During the Administration of George W. Bush, for example, Republicans managed to preside over massive increases in spending that were quite plainly fiscally irresponsible. On the domestic side of the equation, they introduced a massive new trillion-dollar entitlement in the form of Medicare Part D without finding a way to pay for it. Similarly, they introduced education policy legislation such as the No Child Left Behind program that led to increases in Federal spending, again without any provisions about how it was going to be paid for in the future. Under President Bush’s leadership, they authorized and fought two wars, only of which was actually justified and necessary, that imposed serious financial burdens on the Federal Government both while the war was being fought and well into the future. On top of all that, they cut taxes. While that is not a bad thing in and of itself, and I’m certainly not going to argue against the lower tax burden that I and most other Americans had during the Bush years, from the perspective of fiscal responsibility it’s an utterly insane strategy.

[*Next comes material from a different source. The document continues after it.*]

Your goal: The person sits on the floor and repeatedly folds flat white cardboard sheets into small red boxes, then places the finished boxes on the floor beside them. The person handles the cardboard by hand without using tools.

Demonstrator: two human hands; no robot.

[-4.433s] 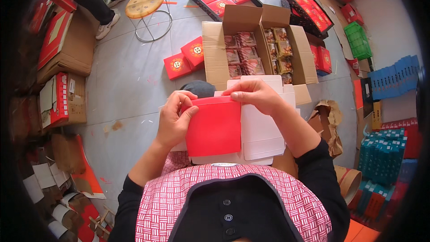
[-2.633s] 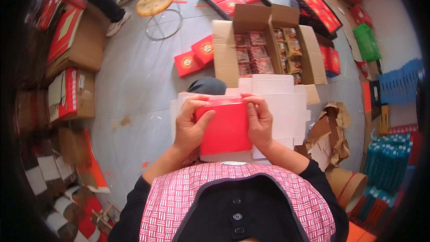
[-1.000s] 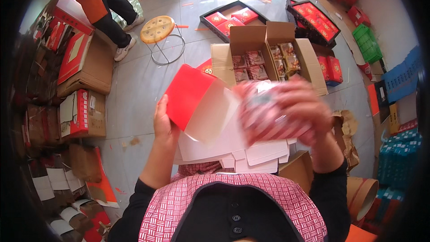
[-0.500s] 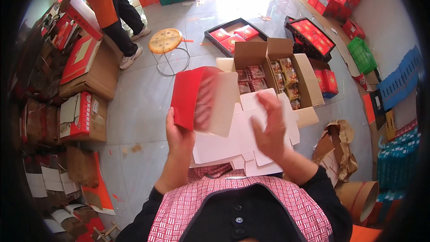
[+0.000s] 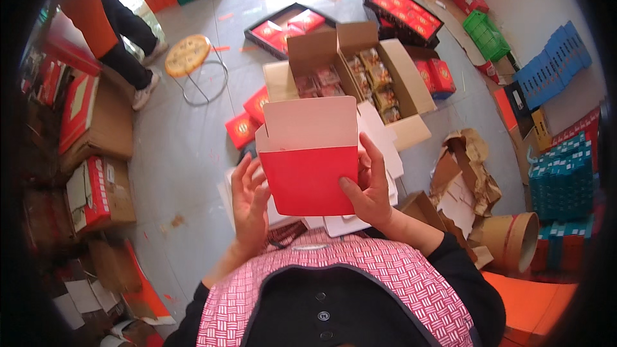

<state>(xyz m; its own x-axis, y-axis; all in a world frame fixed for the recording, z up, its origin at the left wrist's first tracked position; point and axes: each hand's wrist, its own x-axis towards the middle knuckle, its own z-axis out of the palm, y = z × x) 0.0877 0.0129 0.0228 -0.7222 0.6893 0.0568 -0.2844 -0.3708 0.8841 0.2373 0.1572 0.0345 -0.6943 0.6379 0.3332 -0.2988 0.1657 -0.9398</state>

This was especially true with respect to the Iraq and Afghanistan Wars. In the past, we had traditionally found ways to finance wars via what usually ended up being a combination of higher taxes and short-term debt in the form of war bonds and other means of financing. No such effort was made to do this during the Bush years even though it’s likely that the White House could have made a convincing political argument that we needed to find a way to pay for the war that was necessitated by the September 11th attacks. Instead, President Bush chose to basically let the political capital he had gained in the wake of the attacks go to waste and the Republican Party in Congress took the position of Alfred E. Neuman and adopted a “What, me worry?” when it came to fiscal responsibility. When Republicans regaining control of the White House in 2016, all those proclivities returned.
Congratulations Republicans, this is what you voted for.